Yves-Pascal Renouard, adjoint au maire d’Ambleteuse

à franceinfo

Assis dans sa mairie devant une table ovale “pas plus gros qu’un bateau de fortune”Stéphane Pinto, conseiller municipal et ancien pêcheur, est sous le choc. Il était sur le pont dès 1h50 du matin, dimanche 15 septembre, pour coordonner les différents services qui ont pris en charge les 53 migrants cette nuit-là. Trois jours après le drame, le chagrin du maire est aussi grand que ses cernes sont profonds. « Les gens qui cherchent à avoir une vie meilleure viennent finir leur journée sur ma plage, c’est quelque chose que j’avale à sec, c’est choquant »il affirme.

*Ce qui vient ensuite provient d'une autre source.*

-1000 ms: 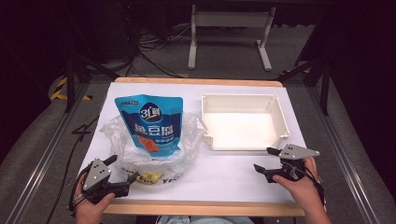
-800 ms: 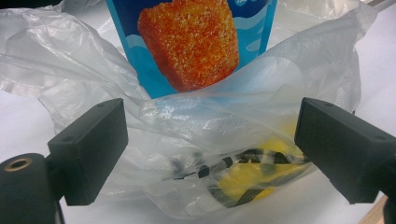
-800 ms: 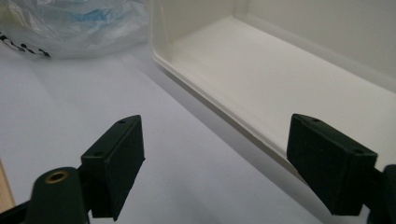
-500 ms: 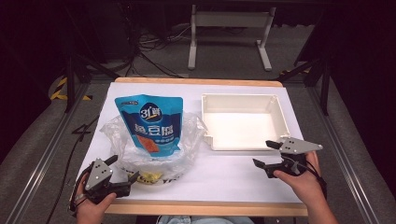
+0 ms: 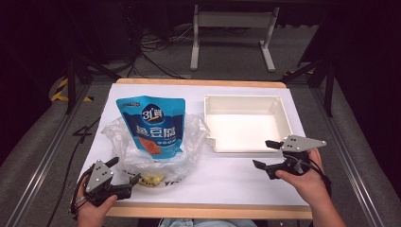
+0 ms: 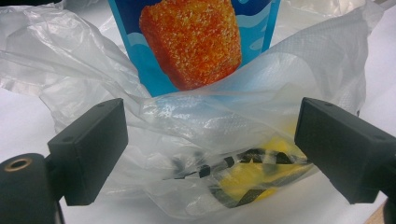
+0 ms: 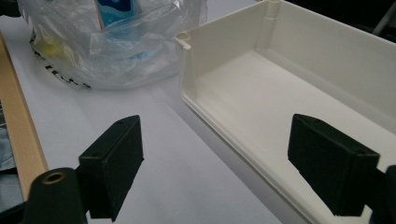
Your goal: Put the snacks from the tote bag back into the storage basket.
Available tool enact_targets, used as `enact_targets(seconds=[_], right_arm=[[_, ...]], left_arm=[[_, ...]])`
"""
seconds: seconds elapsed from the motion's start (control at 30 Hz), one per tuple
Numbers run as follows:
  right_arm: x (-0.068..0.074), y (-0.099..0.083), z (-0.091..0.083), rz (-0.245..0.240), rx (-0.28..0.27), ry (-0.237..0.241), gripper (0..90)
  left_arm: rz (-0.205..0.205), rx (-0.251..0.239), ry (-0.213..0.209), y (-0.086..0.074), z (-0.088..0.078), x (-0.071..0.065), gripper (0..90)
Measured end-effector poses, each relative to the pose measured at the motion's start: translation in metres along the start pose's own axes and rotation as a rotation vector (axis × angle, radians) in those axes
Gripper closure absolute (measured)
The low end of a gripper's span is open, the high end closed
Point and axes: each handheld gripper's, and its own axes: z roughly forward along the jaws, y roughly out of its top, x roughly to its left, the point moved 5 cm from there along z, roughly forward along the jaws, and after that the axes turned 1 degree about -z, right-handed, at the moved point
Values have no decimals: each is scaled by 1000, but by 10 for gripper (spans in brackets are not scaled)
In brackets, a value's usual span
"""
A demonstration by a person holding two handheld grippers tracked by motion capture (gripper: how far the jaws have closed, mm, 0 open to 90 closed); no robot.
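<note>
White table (image 5: 236,182) over dark floor (image 5: 227,52); left gripper (image 5: 124,171) and right gripper (image 5: 264,154) both gape, empty.

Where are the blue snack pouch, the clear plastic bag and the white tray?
blue snack pouch (image 5: 151,124), high view, middle of its printed front.
clear plastic bag (image 5: 195,137), high view, its crumpled right side.
white tray (image 5: 283,119), high view, its right wall.

Left gripper (image 5: 124,171) low at the near left corner of the table (image 5: 236,184), jaws spread wide, hand (image 5: 94,208) wrapped around its body. Right gripper (image 5: 265,154) lifted above the table's near right part (jaws also apart, nothing between), pointing leftward.
</note>
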Motion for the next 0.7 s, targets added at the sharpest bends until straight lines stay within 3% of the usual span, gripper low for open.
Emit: enact_targets(seconds=[0.27, 0.7], right_arm=[[0, 9, 1, -16, -5, 7, 174], [13, 34, 17, -57, -36, 63, 153]], left_arm=[[-1, 1, 2, 0, 0, 0, 106], [3, 0, 0, 1, 1, 0, 106]])
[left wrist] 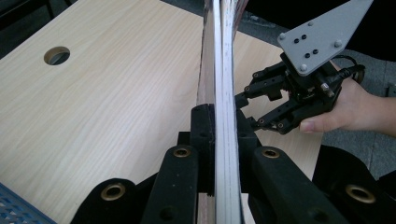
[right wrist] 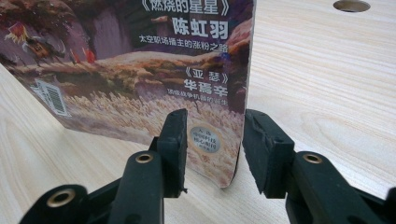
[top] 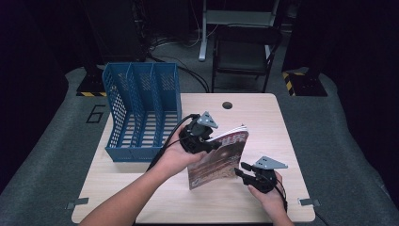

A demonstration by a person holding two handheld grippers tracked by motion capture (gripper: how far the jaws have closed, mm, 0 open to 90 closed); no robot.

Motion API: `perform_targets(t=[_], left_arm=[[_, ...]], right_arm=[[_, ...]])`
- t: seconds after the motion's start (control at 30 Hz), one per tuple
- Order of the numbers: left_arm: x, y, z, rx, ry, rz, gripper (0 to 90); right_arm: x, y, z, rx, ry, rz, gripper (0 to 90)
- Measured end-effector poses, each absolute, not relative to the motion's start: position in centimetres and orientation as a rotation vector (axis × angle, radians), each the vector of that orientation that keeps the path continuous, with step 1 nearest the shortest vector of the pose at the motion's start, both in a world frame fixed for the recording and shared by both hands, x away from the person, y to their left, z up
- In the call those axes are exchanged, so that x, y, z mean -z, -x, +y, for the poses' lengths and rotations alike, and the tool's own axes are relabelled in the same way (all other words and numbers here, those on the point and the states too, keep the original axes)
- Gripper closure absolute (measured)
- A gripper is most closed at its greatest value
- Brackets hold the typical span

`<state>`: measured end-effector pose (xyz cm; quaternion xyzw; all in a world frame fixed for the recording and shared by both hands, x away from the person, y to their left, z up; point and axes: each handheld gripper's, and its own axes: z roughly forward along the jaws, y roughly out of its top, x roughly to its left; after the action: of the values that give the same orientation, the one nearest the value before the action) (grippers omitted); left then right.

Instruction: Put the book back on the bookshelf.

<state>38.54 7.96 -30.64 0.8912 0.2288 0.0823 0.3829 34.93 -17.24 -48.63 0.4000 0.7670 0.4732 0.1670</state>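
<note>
Jaws: our left gripper [top: 217, 144] is clamped on the magazine [top: 221, 157]; right gripper [top: 242, 170] at its 4 o'clock corner, apart, straddling that corner untouched.

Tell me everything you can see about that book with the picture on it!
The book is a thin paperback with a glossy painted cover, white Chinese lettering, a barcode and white page edges. It stands tilted on the wooden table, lower edge down. The left claw is shut on it; the right claw straddles its lower corner, pads apart.

Black grippers [top: 203, 139] with grey three-cornered plates, brass-ringed fingers [left wrist: 201, 128].
</note>
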Motion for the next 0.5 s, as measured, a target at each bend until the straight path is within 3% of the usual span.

Mohammed, 16 ans, fait partie des rescapés de ce naufrage. Originaire du Koweït, il se trouvait dans la nuit de samedi à dimanche dans le navire de soutien – une « embarcation de petite taille » selon le nom des autorités – qui s’est échoué, tuant huit personnes. L’embarcation, partie de la Slack, le fleuve côtier près d’Ambleteuse, s’est déchirée sur la pointe rocheuse avant de se briser sous la pression, décrit-il, en mimant avec ses mains la trajectoire d’un bateau qui coule dans la nuit. « Il y avait des familles sur ce bateau. J’y pense tous les jours », “, souffle celui qui tentait alors sa première traversée. Ne sachant pas nager, l’adolescent est resté une heure, estime-t-il, dans les eaux glacées de la Manche, avant d’être secouru par des pêcheurs« Maintenant, je ne sais pas quoi faire », il continue.

« Au lendemain des naufrages, les rescapés tentent à nouveau leur chance, ils ne baissent pas les bras » confirme Mathilde Bequart, coordinatrice du « projet Info canal » mis en place par l’association l’Auberge des migrants, notamment pour permettre aux migrants d’accéder à du crédit téléphonique et de recharger leurs appareils électroniques. « Il y a de la tristesse chez eux après ces drames, mais ils n’ont plus le choix : pour la plupart, leur demande d’asile a été refusée », elle explique.

Consciente de l’inexorabilité des départs, Mathilde Bequart prodigue des conseils sur « réduction des risques en mer » :quel numéro appeler en cas d’urgence, comment partager sa position même lorsqu’il n’y a pas de réseau, mais aussi s’assurer que le bateau dispose d’un moteur et vérifier les conditions météorologiques. « A chaque séance de sensibilisation, il y a foule. Les candidats à la traversée sont inquiets et veulent des informations »elle souligne.

« Les gens conçoivent la possibilité de mourir, c’est une réalité pour eux. »

Nikolai Posner, membre de l’association humanitaire Utopia 56

à franceinfo

Selon une étude de l’Institut de recherche et de documentation en économie de la santé (IRDES) publiée en 2022, une personne sans titre de séjour sur six souffre de trouble de stress post-traumatique en France. « Pour les personnes sans titre de séjour, la migration peut avoir donné lieu à des expériences traumatisantes sur le parcours migratoire ou dans le pays d’accueil, qui peuvent s’ajouter à des traumatismes plus anciens survenus dans le pays d’origine »décrire les chercheurs.

Bavard et sociable avec ses compagnons d’infortune, “Lucas”, le prénom qu’il porte Choisi lors de son séjour au Danemark, il élude soigneusement toute question sur son rapport à la mort. Parti du Koweït en 2009, le trentenaire est passé par l’Irak, la Turquie, la Grèce, la Suède, puis le Danemark où il est resté trois ans, avant d’arriver en France avec l’espoir de rejoindre son grand frère en Angleterre. « Je ne supporte plus d’être seule, j’ai besoin de retrouver ma famille »il confie. Sa décision est prise, il va tenter sa chance “dans les prochains jours.” Avec, au fond, l’espoir que la traversée se terminera sous de meilleurs auspices. A quelques mètres de lui, ses amis dansent la dabke syrienne. Un sursaut de vie au milieu d’une mer de tristesse.

*Le prénom a été modifié et choisi par la personne concernée.